What you have to do>
Throughout the listing below, copy each line containing "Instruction".

Dataset entries>
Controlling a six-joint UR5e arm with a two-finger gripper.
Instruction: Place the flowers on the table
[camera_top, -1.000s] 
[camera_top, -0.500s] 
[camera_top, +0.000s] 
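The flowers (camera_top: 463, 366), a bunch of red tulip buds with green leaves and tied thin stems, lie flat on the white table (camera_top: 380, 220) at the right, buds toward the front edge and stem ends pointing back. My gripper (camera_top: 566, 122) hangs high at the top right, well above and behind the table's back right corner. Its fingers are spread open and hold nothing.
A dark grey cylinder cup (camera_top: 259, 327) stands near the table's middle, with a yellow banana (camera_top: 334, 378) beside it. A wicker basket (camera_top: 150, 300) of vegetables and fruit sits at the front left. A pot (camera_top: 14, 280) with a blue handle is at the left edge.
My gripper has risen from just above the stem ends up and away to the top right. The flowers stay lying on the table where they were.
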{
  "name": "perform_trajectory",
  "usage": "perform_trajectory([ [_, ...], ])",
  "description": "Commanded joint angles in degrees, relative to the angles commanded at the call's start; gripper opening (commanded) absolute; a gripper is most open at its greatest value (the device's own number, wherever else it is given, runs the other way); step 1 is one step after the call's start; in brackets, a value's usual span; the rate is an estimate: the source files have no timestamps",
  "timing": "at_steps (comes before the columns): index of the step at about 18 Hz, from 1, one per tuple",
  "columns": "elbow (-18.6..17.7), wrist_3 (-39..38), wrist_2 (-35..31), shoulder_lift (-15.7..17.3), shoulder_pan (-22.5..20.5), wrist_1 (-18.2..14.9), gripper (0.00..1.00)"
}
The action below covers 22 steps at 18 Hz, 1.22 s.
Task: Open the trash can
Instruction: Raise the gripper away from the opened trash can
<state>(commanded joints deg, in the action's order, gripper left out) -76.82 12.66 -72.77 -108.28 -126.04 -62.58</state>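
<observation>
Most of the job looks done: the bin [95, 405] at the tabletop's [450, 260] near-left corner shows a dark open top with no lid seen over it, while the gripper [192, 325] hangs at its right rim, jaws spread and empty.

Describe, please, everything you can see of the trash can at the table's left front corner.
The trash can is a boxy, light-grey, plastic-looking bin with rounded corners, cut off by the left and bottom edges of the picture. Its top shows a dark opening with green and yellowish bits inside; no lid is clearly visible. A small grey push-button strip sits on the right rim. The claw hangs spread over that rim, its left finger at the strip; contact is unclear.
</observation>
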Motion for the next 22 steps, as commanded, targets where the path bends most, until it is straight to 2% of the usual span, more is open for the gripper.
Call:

Solution below>
Instruction: Place the flowers on the table
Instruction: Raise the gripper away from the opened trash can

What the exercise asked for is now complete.